[Items listed in a dataset]

____

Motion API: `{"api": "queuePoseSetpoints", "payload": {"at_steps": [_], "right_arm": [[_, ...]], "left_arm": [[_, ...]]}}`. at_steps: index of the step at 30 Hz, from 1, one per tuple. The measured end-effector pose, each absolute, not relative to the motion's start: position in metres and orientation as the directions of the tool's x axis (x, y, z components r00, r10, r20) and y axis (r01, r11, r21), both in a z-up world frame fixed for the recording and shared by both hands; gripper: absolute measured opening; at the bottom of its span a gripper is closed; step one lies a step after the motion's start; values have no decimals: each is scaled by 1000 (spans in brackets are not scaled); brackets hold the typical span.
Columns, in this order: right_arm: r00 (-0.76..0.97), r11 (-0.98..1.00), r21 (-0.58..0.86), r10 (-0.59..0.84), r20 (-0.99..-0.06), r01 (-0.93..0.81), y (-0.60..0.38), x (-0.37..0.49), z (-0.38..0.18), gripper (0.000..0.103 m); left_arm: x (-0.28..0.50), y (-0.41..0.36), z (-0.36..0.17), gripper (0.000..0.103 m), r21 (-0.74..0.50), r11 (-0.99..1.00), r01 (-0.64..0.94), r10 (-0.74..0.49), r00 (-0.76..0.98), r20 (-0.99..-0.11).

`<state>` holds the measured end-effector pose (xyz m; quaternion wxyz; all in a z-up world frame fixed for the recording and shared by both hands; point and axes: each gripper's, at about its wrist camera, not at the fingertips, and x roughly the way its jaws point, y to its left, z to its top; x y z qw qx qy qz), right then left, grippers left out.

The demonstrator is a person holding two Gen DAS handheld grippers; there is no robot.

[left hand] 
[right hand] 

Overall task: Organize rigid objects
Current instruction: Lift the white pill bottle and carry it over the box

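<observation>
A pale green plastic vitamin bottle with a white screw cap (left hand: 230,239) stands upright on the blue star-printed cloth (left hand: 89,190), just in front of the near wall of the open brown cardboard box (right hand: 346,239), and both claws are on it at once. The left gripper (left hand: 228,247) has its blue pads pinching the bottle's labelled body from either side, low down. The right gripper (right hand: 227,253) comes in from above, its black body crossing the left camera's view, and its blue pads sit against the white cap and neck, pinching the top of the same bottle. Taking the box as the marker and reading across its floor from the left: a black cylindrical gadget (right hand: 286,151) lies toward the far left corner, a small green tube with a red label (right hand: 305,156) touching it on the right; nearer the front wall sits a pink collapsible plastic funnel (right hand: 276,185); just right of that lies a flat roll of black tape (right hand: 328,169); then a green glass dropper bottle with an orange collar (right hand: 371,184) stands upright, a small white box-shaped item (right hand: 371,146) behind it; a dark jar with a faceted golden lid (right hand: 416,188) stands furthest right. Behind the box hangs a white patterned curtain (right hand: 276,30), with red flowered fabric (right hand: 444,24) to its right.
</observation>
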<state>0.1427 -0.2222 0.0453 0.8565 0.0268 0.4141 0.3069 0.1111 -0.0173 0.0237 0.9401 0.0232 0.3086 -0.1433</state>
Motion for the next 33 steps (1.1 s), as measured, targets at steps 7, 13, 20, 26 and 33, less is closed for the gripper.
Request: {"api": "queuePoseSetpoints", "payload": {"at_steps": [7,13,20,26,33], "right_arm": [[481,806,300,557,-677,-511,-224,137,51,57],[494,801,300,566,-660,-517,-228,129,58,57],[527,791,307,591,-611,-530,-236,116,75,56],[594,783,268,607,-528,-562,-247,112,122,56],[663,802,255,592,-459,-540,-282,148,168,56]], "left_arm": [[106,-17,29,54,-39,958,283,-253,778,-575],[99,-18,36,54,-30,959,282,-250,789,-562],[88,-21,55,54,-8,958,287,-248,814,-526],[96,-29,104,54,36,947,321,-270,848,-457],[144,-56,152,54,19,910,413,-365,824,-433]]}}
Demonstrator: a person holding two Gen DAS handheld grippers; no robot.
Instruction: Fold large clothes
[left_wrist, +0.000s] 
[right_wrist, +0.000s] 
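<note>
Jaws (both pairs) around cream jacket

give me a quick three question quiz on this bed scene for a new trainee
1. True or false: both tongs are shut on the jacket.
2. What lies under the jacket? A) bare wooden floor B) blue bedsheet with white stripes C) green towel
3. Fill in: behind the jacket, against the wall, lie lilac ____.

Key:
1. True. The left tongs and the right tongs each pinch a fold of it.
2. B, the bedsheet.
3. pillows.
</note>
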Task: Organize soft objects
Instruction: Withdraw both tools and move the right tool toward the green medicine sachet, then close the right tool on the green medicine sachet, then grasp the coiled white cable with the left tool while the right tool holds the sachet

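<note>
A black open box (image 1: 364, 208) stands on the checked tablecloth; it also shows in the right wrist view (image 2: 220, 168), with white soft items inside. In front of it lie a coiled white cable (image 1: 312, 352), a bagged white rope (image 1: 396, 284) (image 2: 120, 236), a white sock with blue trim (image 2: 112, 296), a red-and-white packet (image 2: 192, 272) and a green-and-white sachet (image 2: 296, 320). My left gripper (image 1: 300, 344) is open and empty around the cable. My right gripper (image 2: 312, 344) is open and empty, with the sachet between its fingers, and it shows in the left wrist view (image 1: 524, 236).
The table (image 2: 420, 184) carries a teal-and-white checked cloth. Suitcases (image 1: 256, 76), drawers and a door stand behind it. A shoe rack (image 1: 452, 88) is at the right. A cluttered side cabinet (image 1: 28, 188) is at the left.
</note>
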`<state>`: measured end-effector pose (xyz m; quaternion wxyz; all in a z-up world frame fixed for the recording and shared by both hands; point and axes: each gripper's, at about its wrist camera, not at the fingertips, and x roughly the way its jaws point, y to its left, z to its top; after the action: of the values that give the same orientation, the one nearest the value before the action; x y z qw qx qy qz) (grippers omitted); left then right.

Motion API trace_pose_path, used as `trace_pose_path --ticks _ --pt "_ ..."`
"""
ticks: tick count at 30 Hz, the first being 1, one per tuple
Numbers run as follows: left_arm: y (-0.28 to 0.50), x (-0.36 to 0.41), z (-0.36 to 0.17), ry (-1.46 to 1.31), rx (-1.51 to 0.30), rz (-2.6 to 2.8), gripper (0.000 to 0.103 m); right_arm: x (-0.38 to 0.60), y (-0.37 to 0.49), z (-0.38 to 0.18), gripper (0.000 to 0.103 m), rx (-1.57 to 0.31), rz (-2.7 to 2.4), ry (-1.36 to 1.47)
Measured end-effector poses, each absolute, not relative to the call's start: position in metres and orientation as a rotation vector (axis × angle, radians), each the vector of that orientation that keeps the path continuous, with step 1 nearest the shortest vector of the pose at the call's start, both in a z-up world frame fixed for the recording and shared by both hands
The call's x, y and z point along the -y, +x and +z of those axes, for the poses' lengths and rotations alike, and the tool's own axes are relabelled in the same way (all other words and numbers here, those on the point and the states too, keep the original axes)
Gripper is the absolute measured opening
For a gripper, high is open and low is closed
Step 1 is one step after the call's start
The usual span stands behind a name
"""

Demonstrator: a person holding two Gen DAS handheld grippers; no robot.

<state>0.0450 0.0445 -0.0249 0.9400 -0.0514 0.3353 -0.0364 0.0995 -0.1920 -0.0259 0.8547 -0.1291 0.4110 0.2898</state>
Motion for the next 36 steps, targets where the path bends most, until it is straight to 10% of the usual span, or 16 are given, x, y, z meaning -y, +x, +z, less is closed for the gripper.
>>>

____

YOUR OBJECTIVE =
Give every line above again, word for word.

SOLVED PROBLEM =
Motion API: `{"api": "queuePoseSetpoints", "payload": {"at_steps": [_], "right_arm": [[_, ...]], "left_arm": [[_, ...]]}}`. at_steps: index of the step at 30 Hz, from 1, one per tuple. The measured end-effector pose, each absolute, not relative to the motion's start: position in metres and orientation as the directions of the tool's x axis (x, y, z components r00, r10, r20) and y axis (r01, r11, r21), both in a z-up world frame fixed for the recording and shared by both hands; gripper: absolute measured opening; at the bottom of its span a gripper is closed; step one lies a step after the motion's start; values have no decimals: each is scaled by 1000 (spans in brackets are not scaled); brackets hold the typical span.
Columns, in this order: right_arm: r00 (-0.76..0.97), r11 (-0.98..1.00), r21 (-0.58..0.86), r10 (-0.59..0.84), r20 (-0.99..-0.06), r01 (-0.93..0.81), y (-0.60..0.38), x (-0.37..0.49), z (-0.38..0.18), gripper (0.000..0.103 m); left_arm: x (-0.28..0.50), y (-0.41..0.36), z (-0.36..0.17), gripper (0.000..0.103 m), r21 (-0.74..0.50), r11 (-0.99..1.00), r01 (-0.64..0.94), r10 (-0.74..0.49), r00 (-0.76..0.98), r20 (-0.99..-0.11).

`<state>` holds the measured end-effector pose (xyz m; quaternion wxyz; all in a z-up world frame fixed for the recording and shared by both hands; point and axes: each gripper's, at about its wrist camera, not at the fingertips, and x roughly the way its jaws point, y to its left, z to its top; x y z qw qx qy qz), right then left, grippers left out.

The demonstrator is a person holding two Gen DAS handheld grippers; there is no robot.

[left hand] 
[right hand] 

Overall task: Organize rigid objects
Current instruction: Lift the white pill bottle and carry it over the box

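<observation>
A pale green plastic vitamin bottle with a white screw cap (left hand: 230,239) stands upright on the blue star-printed cloth (left hand: 89,190), just in front of the near wall of the open brown cardboard box (right hand: 346,239), and both claws are on it at once. The left gripper (left hand: 228,247) has its blue pads pinching the bottle's labelled body from either side, low down. The right gripper (right hand: 227,253) comes in from above, its black body crossing the left camera's view, and its blue pads sit against the white cap and neck, pinching the top of the same bottle. Taking the box as the marker and reading across its floor from the left: a black cylindrical gadget (right hand: 286,151) lies toward the far left corner, a small green tube with a red label (right hand: 305,156) touching it on the right; nearer the front wall sits a pink collapsible plastic funnel (right hand: 276,185); just right of that lies a flat roll of black tape (right hand: 328,169); then a green glass dropper bottle with an orange collar (right hand: 371,184) stands upright, a small white box-shaped item (right hand: 371,146) behind it; a dark jar with a faceted golden lid (right hand: 416,188) stands furthest right. Behind the box hangs a white patterned curtain (right hand: 276,30), with red flowered fabric (right hand: 444,24) to its right.
</observation>
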<state>0.1427 -0.2222 0.0453 0.8565 0.0268 0.4141 0.3069 0.1111 -0.0173 0.0237 0.9401 0.0232 0.3086 -0.1433</state>
Motion for the next 33 steps (1.1 s), as measured, targets at steps 7, 13, 20, 26 and 33, less is closed for the gripper.
Request: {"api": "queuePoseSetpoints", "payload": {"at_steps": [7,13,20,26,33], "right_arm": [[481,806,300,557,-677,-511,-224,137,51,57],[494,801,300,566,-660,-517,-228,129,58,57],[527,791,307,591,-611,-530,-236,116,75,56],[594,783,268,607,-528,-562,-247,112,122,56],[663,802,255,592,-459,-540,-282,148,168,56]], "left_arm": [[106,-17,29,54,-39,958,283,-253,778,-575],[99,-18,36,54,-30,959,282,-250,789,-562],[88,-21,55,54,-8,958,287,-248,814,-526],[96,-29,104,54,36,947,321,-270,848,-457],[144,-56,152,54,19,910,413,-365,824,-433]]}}
Demonstrator: a person holding two Gen DAS handheld grippers; no robot.
Instruction: Fold large clothes
[left_wrist, +0.000s] 
[right_wrist, +0.000s] 
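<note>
Jaws (both pairs) around cream jacket

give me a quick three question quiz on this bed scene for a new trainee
1. True or false: both tongs are shut on the jacket.
2. What lies under the jacket? A) bare wooden floor B) blue bedsheet with white stripes C) green towel
3. Fill in: behind the jacket, against the wall, lie lilac ____.

Key:
1. True. The left tongs and the right tongs each pinch a fold of it.
2. B, the bedsheet.
3. pillows.
</note>
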Task: Organize soft objects
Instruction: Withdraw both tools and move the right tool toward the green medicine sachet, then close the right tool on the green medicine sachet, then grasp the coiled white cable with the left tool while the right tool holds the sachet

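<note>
A black open box (image 1: 364, 208) stands on the checked tablecloth; it also shows in the right wrist view (image 2: 220, 168), with white soft items inside. In front of it lie a coiled white cable (image 1: 312, 352), a bagged white rope (image 1: 396, 284) (image 2: 120, 236), a white sock with blue trim (image 2: 112, 296), a red-and-white packet (image 2: 192, 272) and a green-and-white sachet (image 2: 296, 320). My left gripper (image 1: 300, 344) is open and empty around the cable. My right gripper (image 2: 312, 344) is open and empty, with the sachet between its fingers, and it shows in the left wrist view (image 1: 524, 236).
The table (image 2: 420, 184) carries a teal-and-white checked cloth. Suitcases (image 1: 256, 76), drawers and a door stand behind it. A shoe rack (image 1: 452, 88) is at the right. A cluttered side cabinet (image 1: 28, 188) is at the left.
</note>
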`<state>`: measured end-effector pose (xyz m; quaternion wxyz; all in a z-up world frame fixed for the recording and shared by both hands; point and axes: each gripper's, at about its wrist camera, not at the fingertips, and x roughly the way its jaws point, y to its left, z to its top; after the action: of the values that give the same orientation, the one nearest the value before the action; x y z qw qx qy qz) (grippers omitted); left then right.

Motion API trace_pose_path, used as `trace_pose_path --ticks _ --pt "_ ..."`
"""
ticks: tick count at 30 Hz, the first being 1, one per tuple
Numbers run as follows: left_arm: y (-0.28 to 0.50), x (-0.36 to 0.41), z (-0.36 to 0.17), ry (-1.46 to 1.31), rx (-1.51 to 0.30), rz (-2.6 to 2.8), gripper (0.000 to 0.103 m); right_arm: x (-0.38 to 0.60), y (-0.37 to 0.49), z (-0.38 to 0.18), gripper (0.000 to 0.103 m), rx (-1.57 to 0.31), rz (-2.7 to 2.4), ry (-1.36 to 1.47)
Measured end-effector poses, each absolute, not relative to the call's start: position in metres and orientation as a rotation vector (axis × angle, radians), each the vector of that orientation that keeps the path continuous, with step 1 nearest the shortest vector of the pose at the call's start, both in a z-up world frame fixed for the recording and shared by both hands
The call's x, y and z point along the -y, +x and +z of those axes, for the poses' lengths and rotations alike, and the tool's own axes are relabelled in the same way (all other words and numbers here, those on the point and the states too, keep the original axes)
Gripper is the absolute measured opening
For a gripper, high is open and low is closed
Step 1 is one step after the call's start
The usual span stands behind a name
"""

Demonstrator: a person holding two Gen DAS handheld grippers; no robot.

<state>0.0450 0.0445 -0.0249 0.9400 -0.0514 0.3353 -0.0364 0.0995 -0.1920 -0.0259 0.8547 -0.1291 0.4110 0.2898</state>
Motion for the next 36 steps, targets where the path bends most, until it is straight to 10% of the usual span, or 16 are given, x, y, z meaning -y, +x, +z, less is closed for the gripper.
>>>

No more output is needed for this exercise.